Assuming that (2) is true, and starting with the right-hand side of (1), we have $$\sum_{j=1}^n \binom{r-j}{n-j} b_j = \sum_{j=1}^n \binom{r-j}{n-j} \sum_{k=1}^j \binom{r-k}{j-k} (-1)^{j-k} a_k = \sum_{k=1}^n \sum_{j=k}^n \binom{r-j}{n-j} \binom{r-k}{j-k} (-1)^{j-k} a_k.$$ Now, apply the trinomial revision formula $\binom{r}{m} \binom{m}{k} = \binom{r}{k} \binom{r-k}{m-k}$. (This is easy to prove; just write out the binomial coefficients in factorial form and regroup. For a reference, see Concrete Mathematics, 2nd edition, p. 168.) We get $$\sum_{k=1}^n \sum_{j=k}^n \frac{\binom{r}{n} \binom{n}{j}}{\binom{r}{j}} \frac{\binom{r}{j} \binom{j}{k}}{\binom{r}{k}} (-1)^{j-k} a_k = \sum_{k=1}^n \frac{\binom{r}{n}}{\binom{r}{k}} a_k \sum_{j=k}^n \binom{n}{j} \binom{j}{k} (-1)^{j-k} .$$ Then, binomial inversion yields $$=\sum_{k=1}^n \frac{\binom{r}{n}}{\binom{r}{k}} a_k \delta_{nk} = \frac{\binom{r}{n}}{\binom{r}{n}} a_n = a_n.$$

• Curse you! I had nearly completed a similar proof when your answer came in. So I started over with a generating function proof. :-) – robjohn Oct 20 '11 at 16:34
• @robjohn: I don't know how many times on this site someone else has barely beat me to the same answer. :-) – Mike Spivey Oct 20 '11 at 16:37
• @Guilherme: You're welcome; glad I could help. – Mike Spivey Oct 20 '11 at 17:15
• Careful with those fractions: their denominators $\dbinom{r}{j}$ and $\dbinom{r}{k}$ may be zero. – darij grinberg Jul 30 '18 at 0:07
• Better use trinomial revision to simplify $\dbinom{r-j}{n-j} \dbinom{r-k}{j-k}$ as $\dbinom{r-k}{r-n} \dbinom{n-k}{n-j}$; then use the formula for the alternating sum of a row of Pascal's triangle to obtain $\sum\limits_{j=k}^n \left(-1\right)^{j-k} \dbinom{n-k}{n-j} = \delta_{n, k}$, which simplifies everything down to the $a_n$ we're looking for. – darij grinberg Jul 30 '18 at 0:11

It's pretty easy to brute-force this proof, just by substitution and two basic identities. It's actually true for arbitrary $r\in\mathbb{R}$, as long as you define $z\choose k$ for arbitrary real $z$ and non-negative integers $k$.

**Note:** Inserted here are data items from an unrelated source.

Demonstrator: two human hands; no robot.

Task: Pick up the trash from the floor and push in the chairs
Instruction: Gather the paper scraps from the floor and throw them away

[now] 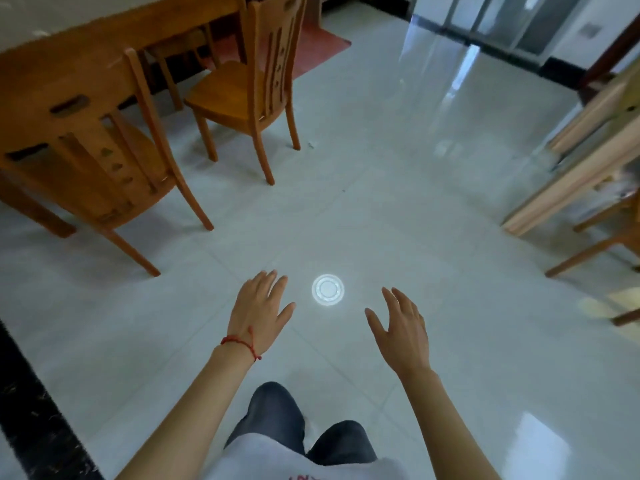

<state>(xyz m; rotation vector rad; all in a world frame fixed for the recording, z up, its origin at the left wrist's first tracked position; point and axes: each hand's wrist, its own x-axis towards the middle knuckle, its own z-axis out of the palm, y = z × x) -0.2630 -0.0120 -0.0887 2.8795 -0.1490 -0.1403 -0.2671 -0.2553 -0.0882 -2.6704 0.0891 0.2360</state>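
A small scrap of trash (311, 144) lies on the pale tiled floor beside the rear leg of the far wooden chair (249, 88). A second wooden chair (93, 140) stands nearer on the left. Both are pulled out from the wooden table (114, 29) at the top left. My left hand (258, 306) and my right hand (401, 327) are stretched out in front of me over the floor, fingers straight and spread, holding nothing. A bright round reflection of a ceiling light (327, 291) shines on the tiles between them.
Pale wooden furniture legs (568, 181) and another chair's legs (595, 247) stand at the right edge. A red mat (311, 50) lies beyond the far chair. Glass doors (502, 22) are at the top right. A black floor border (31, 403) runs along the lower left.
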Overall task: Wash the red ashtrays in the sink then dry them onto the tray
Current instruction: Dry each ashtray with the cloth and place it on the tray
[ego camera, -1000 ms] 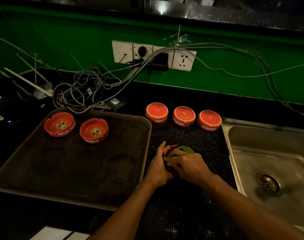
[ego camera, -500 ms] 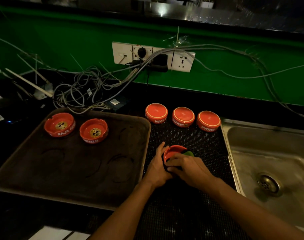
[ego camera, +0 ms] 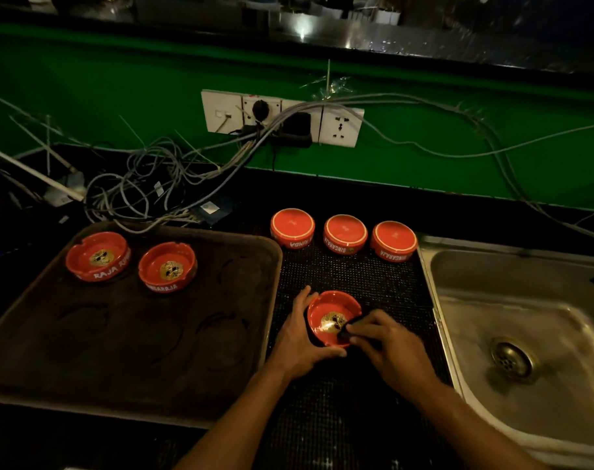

Given (1), replace the $a_{n-j}$ in the right hand side of (2) to get that you want:

$$b_n = \sum_{j=0}^{n-1} \sum_{k=0}^{n-j-1} (-1)^j {{r-n+j}\choose j}{{r-n+j+k}\choose k} b_{n-j-k}$$

Gathering terms, the coefficient of $b_{n-m}$ in the right hand side is (noting that j+k=m, or that k=m-j):

$$\sum_{j=0}^{m} (-1)^j{{r-n+j}\choose j}{r-n+m \choose m-j}$$

Note this is a function of $r-n$, so we can write:

$$f_m(z) = \sum_{j=0}^m (-1)^j{z+j \choose j}{z+m \choose m-j}$$

So, the right hand side of (2), after substitution, is:

$$\sum_{m=0}^{n-1} f_m(n-r) b_{n-m}$$

But ${z+m \choose m-j}{z+j \choose j} = {z+m \choose m} {m \choose j}$. You can see this algebraically pretty easily, or you can prove it combinatorially for non-negative integers $z$, and then use that both sides are polynomials of degree $m$ in $z$, so they must agree everywhere.

So

$$f_m(z) = {z+m \choose m} \sum_{j=0}^m (-1)^j {m \choose j} = {z+m \choose m} (1+(-1))^m$$

And therefore $f_m(z)=0$ if $m>0$, and $f_0(z)=1$.

But that means that the right hand side of (2) is equal to $b_n$.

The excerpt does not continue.